Cuando la radio anuncia que un ciclón está a punto de barrer el occidente de Cuba, las familias que viven entre las ruinas de la antigua cervecería habanera Polar –emigradas, en su mayoría, de las provincias orientales– ya saben qué hacer. No tardará en aparecer un funcionario para informarles de que tienen a su disposición un refugio para ser evacuados, y que su barrio, de llega y pon, no es seguro. Curtidos por la pobreza y por las múltiples tensiones con el Gobierno, ya nadie cae en la trampa.
Si alguien decide ir, pagará caro la novatada. Encontrará el refugio, es cierto, pero también un grupo de dirigentes y policías que le pedirán su carné de identidad. Si el pequeño documento contiene una dirección en oriente –de un caserío en Baracoa, una calle en Caimito o un batey en Maisí– la persona será devuelta a su lugar de origen antes de que el huracán abandone el territorio cubano.
“Nadie quiere que lo viren para allá”, dice a 14ymedio Odalys, de 40 años, que llegó hace más de un lustro a la vieja fábrica en las afueras de La Habana porque, en la capital, “es donde hay desarrollo”. Además, asegura, el riesgo del ciclón es siempre menos preocupante que caer en manos de las autoridades. El huracán podrá perdonar a los habitantes de la Polar; la Policía, jamás.
Como otros llega y pon, el barrio de Odalys vive en perpetuo nervio: sin agua ni electricidad, con miles de dificultades para encontrar comida, lo más parecido a la legalidad que les ha brindado el Estado es la posibilidad de constituir un Comité de Defensa de la Revolución (CDR). Para cumplir esa formalidad, más bien con desgano y quizá como escudos “ideológicos” ante un posible desalojo, delante de varias casas cuelgan grandes retratos de Fidel Castro.

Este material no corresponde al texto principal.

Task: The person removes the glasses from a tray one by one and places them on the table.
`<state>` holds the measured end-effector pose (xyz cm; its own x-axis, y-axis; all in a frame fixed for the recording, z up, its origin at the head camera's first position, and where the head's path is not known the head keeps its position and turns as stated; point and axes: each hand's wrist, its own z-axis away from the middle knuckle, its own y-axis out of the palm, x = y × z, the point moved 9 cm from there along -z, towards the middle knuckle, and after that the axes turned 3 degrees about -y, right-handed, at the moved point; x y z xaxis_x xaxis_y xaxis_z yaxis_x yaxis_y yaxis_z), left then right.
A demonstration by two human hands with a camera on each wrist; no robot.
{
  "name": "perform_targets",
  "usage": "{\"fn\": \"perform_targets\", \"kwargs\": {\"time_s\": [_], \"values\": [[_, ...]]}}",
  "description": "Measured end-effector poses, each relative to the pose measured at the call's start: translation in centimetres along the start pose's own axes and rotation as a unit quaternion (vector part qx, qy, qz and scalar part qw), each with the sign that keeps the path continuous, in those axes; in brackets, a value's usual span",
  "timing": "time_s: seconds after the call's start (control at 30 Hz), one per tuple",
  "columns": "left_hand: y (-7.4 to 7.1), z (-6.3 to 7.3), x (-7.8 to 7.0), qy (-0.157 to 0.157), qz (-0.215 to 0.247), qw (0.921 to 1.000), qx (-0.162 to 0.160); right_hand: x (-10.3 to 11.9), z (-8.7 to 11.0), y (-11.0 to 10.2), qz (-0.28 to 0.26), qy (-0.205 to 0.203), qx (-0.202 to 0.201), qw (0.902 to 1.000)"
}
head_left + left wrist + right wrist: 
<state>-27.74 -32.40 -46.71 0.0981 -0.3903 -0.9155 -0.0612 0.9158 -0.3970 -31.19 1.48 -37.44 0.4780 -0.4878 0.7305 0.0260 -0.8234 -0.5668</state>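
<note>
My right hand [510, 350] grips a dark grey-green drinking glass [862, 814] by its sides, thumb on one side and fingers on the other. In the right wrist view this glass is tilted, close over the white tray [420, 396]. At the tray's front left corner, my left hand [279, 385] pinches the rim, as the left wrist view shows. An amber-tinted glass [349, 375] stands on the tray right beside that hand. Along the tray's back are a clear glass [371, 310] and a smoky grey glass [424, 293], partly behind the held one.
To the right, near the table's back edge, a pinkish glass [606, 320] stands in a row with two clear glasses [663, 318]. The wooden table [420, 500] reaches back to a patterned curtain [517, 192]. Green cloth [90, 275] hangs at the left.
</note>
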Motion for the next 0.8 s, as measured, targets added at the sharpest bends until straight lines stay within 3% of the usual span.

No faltan los carteles y las consignas. En un destartalado parqueo, un muro exhibe en letras enormes un “pensamiento” de Raúl Castro: “La Revolución es la demanda de hoy y la demanda del futuro”. No hay que dejarse engañar: la parafernalia comunista es un mecanismo de defensa para que nadie los acuse de “antisociales” y sirve para disuadir a los inspectores.
La fábrica de cerveza Polar, fundada en 1911, fue uno de los colosos industriales de la República. Ahora, cerca de ella hay una empacadora de camarones para exportación, una planta de harina y un estadio de pelota para los muchachos de la zona, enumera Yunier, de 45 años. “El estadio lo hicieron para embarajar y poder decir que han hecho algo por la gente de aquí”, señala.
Los “huéspedes” de la Polar han hecho todo lo posible por vivir de la mejor manera, aun en condiciones rudimentarias. La pequeña carpintería al pie de un palmar da fe de su esfuerzo. A partir del tendido eléctrico de la fábrica de camarones han confeccionado una pequeña red que da luz a los que tienen suficientes recursos para comprar cables. Los más pobres no alcanzan ese pequeño “privilegio”. El agua la sacan, con mangueras o a cubos, de una tubería cercana.
Las ruinas son de las más imponentes de La Habana. Los vecinos construyeron sus precarias viviendas –de tablas y zinc, la mayoría– siguiendo el ritmo de las “atracciones” del antiguo Campo Polar. Por ejemplo, las pequeñas columnas de un paseo al aire libre ahora sostienen una serie de caserones. El castillito de juguete es útil para colgar la ropa en su interior y así evitar que se moje. El platanal sirve para camuflar las casas, aunque tiene el inconveniente de los insectos y de que, amparado por la manigua, cualquier delincuente puede hacer de las suyas en el barrio.
“Hay un violador suelto”, dice preocupado Yunier. “La Policía no ha hecho nada y ya se han dado varios casos de muchachas abusadas”. No es el único peligro. A menudo se les va la corriente y, cuando acuden a revisar la conexión con el tendido eléctrico, descubren que alguien cortó los cables.
A duras penas y con mucho trabajo, la vida se ha abierto camino. Odalys está a punto de ser abuela por segunda vez. Tiene una hija embarazada y una nieta que corretea por la glorieta del jardincito japonés de la Polar. “Aquí hay gente de todas las edades. Incluso niños y una anciana en silla de ruedas”, afirma. “Por allí”, dice señalando el jardín, “pasaban en un barquito las parejas ricas de La Habana, cuando el Campo Polar era un lugar con categoría”.
Los residentes en el llega y pon de la Polar son humildes, solo aspiran a la tranquilidad y se consideran –expone Yunier– “gente olvidada, un poco triste, amargada a veces”. Pero es lo que hay, remata. Arrugado y sucio por la lluvia, un sonriente retrato de Díaz-Canel le da la razón: “No vengo a prometer nada…”. La humedad ha borrado el resto de la consigna.